De fato, com exceção de alguns pequenos desarranjos, provavelmente causados pelos pássaros que tinham vindo se alimentar ou pelo crescimento lento das trepadeiras, que acabaram cobrindo os restos mortais, o homem estava todo esticado. Seus pés apontavam para um lado e suas mãos, levantadas sobre a cabeça, como se fosse um mergulhador, apontavam na direção oposta. — Tive uma ideia — comentou Silver. — Aqui está a bússola. Use a bússola para descobrir qual é a direção apontada pela linha dos ossos.

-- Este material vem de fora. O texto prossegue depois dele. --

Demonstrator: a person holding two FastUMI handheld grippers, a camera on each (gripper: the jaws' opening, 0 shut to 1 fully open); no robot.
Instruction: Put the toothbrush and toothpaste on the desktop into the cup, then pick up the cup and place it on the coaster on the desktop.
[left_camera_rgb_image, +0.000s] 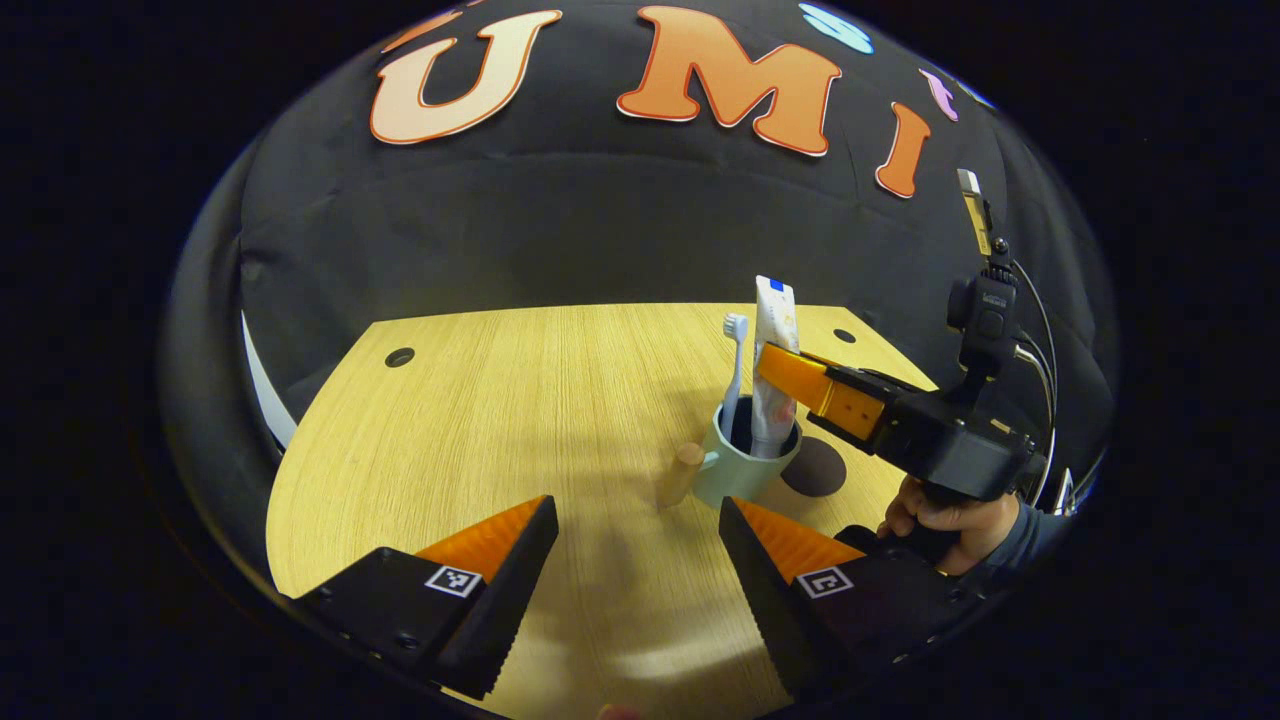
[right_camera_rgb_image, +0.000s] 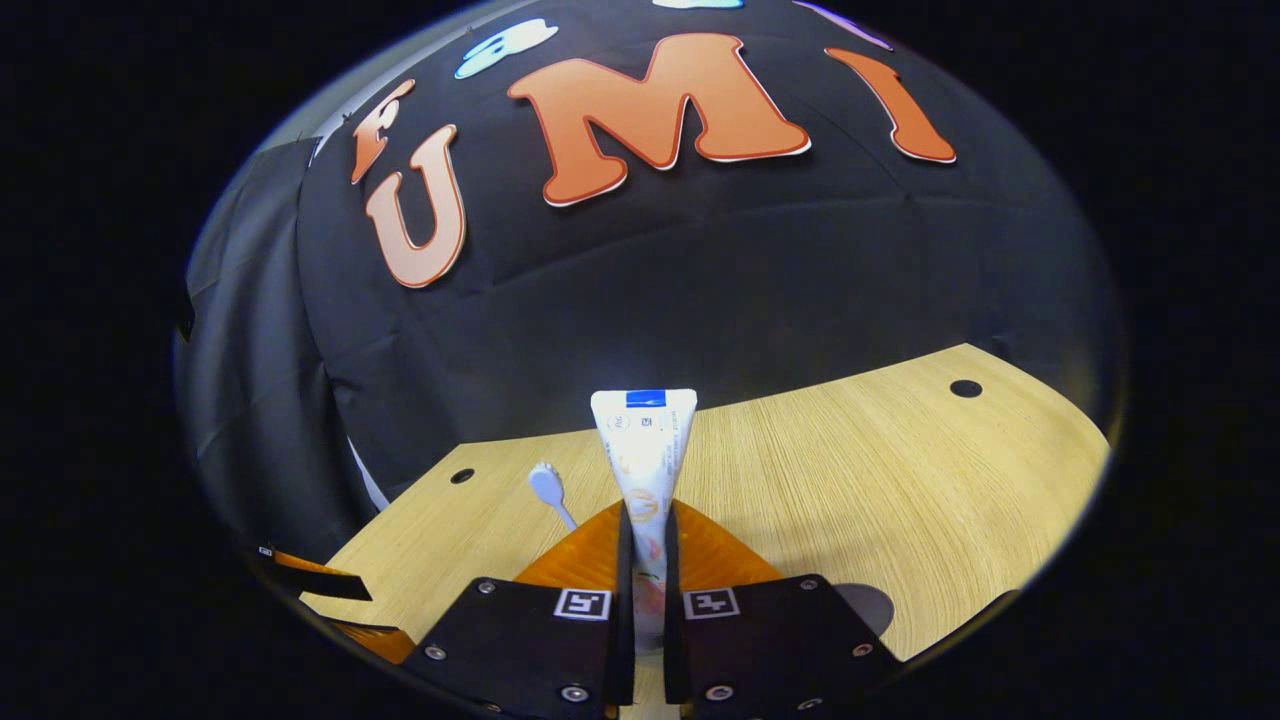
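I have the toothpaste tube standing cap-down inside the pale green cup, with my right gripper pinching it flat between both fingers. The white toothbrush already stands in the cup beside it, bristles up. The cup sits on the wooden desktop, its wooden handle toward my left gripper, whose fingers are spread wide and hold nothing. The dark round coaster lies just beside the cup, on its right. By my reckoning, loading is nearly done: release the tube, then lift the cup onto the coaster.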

Assim foi feito. O corpo apontava direto na direção da Ilha do Esqueleto, num rumo que a bússola revelou ser entre leste- -sudeste e leste. — Como imaginava — gritou Long John —, temos aqui um ponteiro. Já temos a direção para chegar aos dobrões. Com
mil trovões! Essa é uma das piadas de Flint, sem dúvida. Matou cada um dos seis companheiros e arrastou esse aí até aqui, para servir de bússola. — Estranho — disse Merry. — Por que não encontramos sua faca? Flint não era homem de remexer nos bolsos de um marinheiro. E imagino que os pássaros a deixariam por aí. E não sobrou nem um objeto aqui, nem um botão de lata, nem uma caixa de tabaco. Não parece natural. — Não parece mesmo — concordou Silver. — Nem natural, nem bonito. Com mil canhões, camaradas, se Flint estivesse vivo, a cena seria horrorosa, para vocês e para mim. — Eu vi Flint morto com esses olhos que a terra há de comer — disse Morgan. — Billy me levou até lá onde ele estava estirado, com moedinhas de um centavo sobre os olhos. — Morto... Sim, com certeza, está morto e já desceu até as profundezas — disse o sujeito com a bandagem na cabeça —, mas, se alguma vez um espírito andou por aí, terá sido Flint. — Vamos — disse Silver —, parem com essa conversa fiada. Ele está morto e, até onde sei, não vai andar mais. De qualquer forma, não vai andar durante o dia. Vamos logo em frente atrás dos dobrões.
Recomeçamos a caminhada, mas, a despeito do sol quente e do seu brilho intenso, os piratas não corriam mais nem gritavam pela mata. O terror causado pelo marujo morto tinha caído sobre seus espíritos.